All records below are to be set down exactly, each character intact.

_Dataset records_
[Start of section]

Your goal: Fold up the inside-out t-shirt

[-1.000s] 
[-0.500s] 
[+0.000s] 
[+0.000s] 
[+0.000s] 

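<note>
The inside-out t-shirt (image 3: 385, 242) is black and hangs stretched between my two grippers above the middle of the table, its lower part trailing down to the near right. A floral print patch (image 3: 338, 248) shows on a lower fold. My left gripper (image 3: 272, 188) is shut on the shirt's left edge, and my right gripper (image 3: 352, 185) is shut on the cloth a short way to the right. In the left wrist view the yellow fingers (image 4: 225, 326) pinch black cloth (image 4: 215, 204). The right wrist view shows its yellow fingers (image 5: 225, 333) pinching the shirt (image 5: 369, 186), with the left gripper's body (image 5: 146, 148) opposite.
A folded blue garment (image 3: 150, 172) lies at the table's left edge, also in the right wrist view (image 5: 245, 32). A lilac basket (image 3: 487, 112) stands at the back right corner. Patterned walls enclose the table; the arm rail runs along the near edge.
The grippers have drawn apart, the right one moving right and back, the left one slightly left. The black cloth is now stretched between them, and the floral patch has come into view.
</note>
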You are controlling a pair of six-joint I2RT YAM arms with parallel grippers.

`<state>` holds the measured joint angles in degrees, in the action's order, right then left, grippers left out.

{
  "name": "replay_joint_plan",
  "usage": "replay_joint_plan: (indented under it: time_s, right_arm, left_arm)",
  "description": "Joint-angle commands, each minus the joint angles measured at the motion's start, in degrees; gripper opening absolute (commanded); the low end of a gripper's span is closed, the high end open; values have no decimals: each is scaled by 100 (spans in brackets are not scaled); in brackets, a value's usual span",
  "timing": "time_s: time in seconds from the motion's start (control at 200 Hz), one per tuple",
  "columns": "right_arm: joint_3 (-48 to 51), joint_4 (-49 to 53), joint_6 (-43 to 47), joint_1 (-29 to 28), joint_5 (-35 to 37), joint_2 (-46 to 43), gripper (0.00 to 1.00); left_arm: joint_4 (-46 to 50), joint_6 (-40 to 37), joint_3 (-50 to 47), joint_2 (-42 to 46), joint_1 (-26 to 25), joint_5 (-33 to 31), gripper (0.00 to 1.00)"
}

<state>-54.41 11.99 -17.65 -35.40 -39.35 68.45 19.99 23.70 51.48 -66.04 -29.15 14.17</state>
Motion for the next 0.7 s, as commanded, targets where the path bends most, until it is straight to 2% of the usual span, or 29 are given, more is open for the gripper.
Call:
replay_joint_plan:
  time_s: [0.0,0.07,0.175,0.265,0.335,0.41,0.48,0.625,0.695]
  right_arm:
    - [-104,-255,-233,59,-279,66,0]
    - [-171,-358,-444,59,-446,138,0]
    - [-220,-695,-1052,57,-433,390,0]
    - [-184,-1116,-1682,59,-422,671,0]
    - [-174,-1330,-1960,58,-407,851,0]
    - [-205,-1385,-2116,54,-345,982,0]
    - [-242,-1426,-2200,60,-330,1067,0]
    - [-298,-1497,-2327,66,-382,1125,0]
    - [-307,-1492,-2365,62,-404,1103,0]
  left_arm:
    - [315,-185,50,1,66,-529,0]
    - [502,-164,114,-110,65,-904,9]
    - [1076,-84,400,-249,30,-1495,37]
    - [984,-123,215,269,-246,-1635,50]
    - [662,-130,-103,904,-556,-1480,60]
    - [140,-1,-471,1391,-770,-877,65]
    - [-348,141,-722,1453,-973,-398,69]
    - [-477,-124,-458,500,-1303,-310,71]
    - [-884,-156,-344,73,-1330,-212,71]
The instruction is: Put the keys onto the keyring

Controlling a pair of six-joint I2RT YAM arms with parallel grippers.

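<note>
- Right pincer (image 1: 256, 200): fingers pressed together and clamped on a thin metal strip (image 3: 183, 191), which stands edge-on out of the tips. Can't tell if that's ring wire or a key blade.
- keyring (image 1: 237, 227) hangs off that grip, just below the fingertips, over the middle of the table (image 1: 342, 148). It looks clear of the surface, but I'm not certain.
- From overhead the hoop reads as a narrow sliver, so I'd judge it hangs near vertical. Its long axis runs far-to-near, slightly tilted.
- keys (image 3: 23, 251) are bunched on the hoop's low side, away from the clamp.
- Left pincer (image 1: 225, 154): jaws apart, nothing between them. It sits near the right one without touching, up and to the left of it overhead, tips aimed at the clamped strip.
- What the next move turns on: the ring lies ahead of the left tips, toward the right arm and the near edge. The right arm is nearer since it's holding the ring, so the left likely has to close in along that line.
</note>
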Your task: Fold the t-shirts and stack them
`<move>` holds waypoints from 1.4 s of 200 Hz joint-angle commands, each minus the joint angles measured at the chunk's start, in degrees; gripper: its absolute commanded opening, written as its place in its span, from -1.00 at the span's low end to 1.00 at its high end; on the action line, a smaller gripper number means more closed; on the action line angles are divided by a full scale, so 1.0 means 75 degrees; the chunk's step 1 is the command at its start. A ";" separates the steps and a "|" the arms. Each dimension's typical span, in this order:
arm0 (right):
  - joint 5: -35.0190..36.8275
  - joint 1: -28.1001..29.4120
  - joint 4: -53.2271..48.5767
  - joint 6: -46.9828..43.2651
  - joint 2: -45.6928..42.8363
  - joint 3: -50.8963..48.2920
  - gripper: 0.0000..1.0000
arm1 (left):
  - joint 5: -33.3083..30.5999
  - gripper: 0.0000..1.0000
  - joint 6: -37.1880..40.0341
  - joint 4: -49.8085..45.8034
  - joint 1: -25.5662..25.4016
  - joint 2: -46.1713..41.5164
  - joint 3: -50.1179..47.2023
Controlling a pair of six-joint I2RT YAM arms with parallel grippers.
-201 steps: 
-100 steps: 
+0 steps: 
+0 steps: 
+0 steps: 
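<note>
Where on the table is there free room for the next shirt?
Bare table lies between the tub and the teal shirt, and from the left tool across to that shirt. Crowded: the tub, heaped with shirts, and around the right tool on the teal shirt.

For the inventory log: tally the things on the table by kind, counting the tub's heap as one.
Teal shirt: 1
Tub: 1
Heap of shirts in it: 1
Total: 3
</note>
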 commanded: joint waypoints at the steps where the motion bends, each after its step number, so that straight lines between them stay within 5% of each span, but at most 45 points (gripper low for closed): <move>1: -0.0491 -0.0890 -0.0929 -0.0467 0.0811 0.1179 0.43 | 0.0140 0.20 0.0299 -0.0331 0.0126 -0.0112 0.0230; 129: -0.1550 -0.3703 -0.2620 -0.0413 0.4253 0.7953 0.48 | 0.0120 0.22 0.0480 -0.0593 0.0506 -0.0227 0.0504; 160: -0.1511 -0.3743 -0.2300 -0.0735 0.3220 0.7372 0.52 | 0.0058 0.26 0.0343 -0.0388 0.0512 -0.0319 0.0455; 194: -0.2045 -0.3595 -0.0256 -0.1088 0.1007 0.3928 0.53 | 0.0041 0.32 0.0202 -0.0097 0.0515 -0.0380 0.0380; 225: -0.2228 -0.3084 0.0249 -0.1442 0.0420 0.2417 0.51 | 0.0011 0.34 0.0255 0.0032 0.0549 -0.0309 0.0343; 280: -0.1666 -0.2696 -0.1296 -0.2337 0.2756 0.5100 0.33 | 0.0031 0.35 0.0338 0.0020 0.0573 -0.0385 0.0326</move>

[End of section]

_Solution for this problem_
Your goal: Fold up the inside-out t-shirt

[-1.000s] 
[-0.500s] 
[+0.000s] 
[+0.000s] 
[+0.000s] 

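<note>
The inside-out t-shirt (image 3: 385, 242) is black and hangs stretched between my two grippers above the middle of the table, its lower part trailing down to the near right. A floral print patch (image 3: 338, 248) shows on a lower fold. My left gripper (image 3: 272, 188) is shut on the shirt's left edge, and my right gripper (image 3: 352, 185) is shut on the cloth a short way to the right. In the left wrist view the yellow fingers (image 4: 225, 326) pinch black cloth (image 4: 215, 204). The right wrist view shows its yellow fingers (image 5: 225, 333) pinching the shirt (image 5: 369, 186), with the left gripper's body (image 5: 146, 148) opposite.
A folded blue garment (image 3: 150, 172) lies at the table's left edge, also in the right wrist view (image 5: 245, 32). A lilac basket (image 3: 487, 112) stands at the back right corner. Patterned walls enclose the table; the arm rail runs along the near edge.
The grippers have drawn apart, the right one moving right and back, the left one slightly left. The black cloth is now stretched between them, and the floral patch has come into view.
</note>
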You are controlling a pair of six-joint I2RT YAM arms with parallel grippers.

`<state>` holds the measured joint angles in degrees, in the action's order, right then left, grippers left out.

{
  "name": "replay_joint_plan",
  "usage": "replay_joint_plan: (indented under it: time_s, right_arm, left_arm)",
  "description": "Joint-angle commands, each minus the joint angles measured at the motion's start, in degrees; gripper opening absolute (commanded); the low end of a gripper's span is closed, the high end open; values have no decimals: each is scaled by 100 (spans in brackets are not scaled); in brackets, a value's usual span",
  "timing": "time_s: time in seconds from the motion's start (control at 200 Hz), one per tuple",
  "columns": "right_arm: joint_3 (-48 to 51), joint_4 (-49 to 53), joint_6 (-43 to 47), joint_1 (-29 to 28), joint_5 (-35 to 37), joint_2 (-46 to 43), gripper (0.00 to 1.00); left_arm: joint_4 (-46 to 50), joint_6 (-40 to 37), joint_3 (-50 to 47), joint_2 (-42 to 46), joint_1 (-26 to 25), joint_5 (-33 to 31), gripper (0.00 to 1.00)"
}

<state>-54.41 11.99 -17.65 -35.40 -39.35 68.45 19.99 23.70 51.48 -66.04 -29.15 14.17</state>
Motion for the next 0.7 s, as commanded, targets where the path bends most, until it is straight to 2% of the usual span, or 29 are given, more is open for the gripper.
Call:
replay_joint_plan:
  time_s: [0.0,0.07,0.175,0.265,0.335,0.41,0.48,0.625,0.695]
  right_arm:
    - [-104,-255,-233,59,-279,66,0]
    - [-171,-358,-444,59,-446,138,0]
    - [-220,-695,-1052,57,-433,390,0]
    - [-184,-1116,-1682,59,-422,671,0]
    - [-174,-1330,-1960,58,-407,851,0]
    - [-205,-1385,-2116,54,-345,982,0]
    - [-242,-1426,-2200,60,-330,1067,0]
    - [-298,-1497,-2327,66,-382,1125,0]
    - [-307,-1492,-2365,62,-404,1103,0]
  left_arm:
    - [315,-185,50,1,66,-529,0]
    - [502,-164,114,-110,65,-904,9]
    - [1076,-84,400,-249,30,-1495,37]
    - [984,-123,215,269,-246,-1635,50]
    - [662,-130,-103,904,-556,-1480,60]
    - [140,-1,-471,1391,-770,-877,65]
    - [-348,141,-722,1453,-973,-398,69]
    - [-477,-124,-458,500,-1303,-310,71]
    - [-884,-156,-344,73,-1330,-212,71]
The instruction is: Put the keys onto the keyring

Controlling a pair of six-joint I2RT YAM arms with parallel grippers.

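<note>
- Right pincer (image 1: 256, 200): fingers pressed together and clamped on a thin metal strip (image 3: 183, 191), which stands edge-on out of the tips. Can't tell if that's ring wire or a key blade.
- keyring (image 1: 237, 227) hangs off that grip, just below the fingertips, over the middle of the table (image 1: 342, 148). It looks clear of the surface, but I'm not certain.
- From overhead the hoop reads as a narrow sliver, so I'd judge it hangs near vertical. Its long axis runs far-to-near, slightly tilted.
- keys (image 3: 23, 251) are bunched on the hoop's low side, away from the clamp.
- Left pincer (image 1: 225, 154): jaws apart, nothing between them. It sits near the right one without touching, up and to the left of it overhead, tips aimed at the clamped strip.
- What the next move turns on: the ring lies ahead of the left tips, toward the right arm and the near edge. The right arm is nearer since it's holding the ring, so the left likely has to close in along that line.
</note>
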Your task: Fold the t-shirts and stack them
`<move>` holds waypoints from 1.4 s of 200 Hz joint-angle commands, each minus the joint angles measured at the chunk's start, in degrees; gripper: its absolute commanded opening, written as its place in its span, from -1.00 at the span's low end to 1.00 at its high end; on the action line, a smaller gripper number means more closed; on the action line angles are divided by a full scale, so 1.0 means 75 degrees; the chunk's step 1 is the command at its start. A ";" separates the steps and a "|" the arms. Each dimension's typical span, in this order:
arm0 (right):
  - joint 5: -35.0190..36.8275
  - joint 1: -28.1001..29.4120
  - joint 4: -53.2271..48.5767
  - joint 6: -46.9828..43.2651
  - joint 2: -45.6928..42.8363
  - joint 3: -50.8963..48.2920
  - gripper: 0.0000..1.0000
arm1 (left):
  - joint 5: -33.3083..30.5999
  - gripper: 0.0000..1.0000
  - joint 6: -37.1880..40.0341
  - joint 4: -49.8085..45.8034
  - joint 1: -25.5662..25.4016
  - joint 2: -46.1713..41.5164
  - joint 3: -50.1179..47.2023
Controlling a pair of six-joint I2RT YAM arms with parallel grippers.
-201 steps: 
-100 steps: 
+0 steps: 
+0 steps: 
+0 steps: 
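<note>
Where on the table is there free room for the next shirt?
Bare table lies between the tub and the teal shirt, and from the left tool across to that shirt. Crowded: the tub, heaped with shirts, and around the right tool on the teal shirt.

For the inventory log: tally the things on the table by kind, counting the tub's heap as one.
Teal shirt: 1
Tub: 1
Heap of shirts in it: 1
Total: 3
</note>
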 commanded: joint waypoints at the steps where the motion bends, each after its step number, so that straight lines between them stay within 5% of each span, but at most 45 points (gripper low for closed): <move>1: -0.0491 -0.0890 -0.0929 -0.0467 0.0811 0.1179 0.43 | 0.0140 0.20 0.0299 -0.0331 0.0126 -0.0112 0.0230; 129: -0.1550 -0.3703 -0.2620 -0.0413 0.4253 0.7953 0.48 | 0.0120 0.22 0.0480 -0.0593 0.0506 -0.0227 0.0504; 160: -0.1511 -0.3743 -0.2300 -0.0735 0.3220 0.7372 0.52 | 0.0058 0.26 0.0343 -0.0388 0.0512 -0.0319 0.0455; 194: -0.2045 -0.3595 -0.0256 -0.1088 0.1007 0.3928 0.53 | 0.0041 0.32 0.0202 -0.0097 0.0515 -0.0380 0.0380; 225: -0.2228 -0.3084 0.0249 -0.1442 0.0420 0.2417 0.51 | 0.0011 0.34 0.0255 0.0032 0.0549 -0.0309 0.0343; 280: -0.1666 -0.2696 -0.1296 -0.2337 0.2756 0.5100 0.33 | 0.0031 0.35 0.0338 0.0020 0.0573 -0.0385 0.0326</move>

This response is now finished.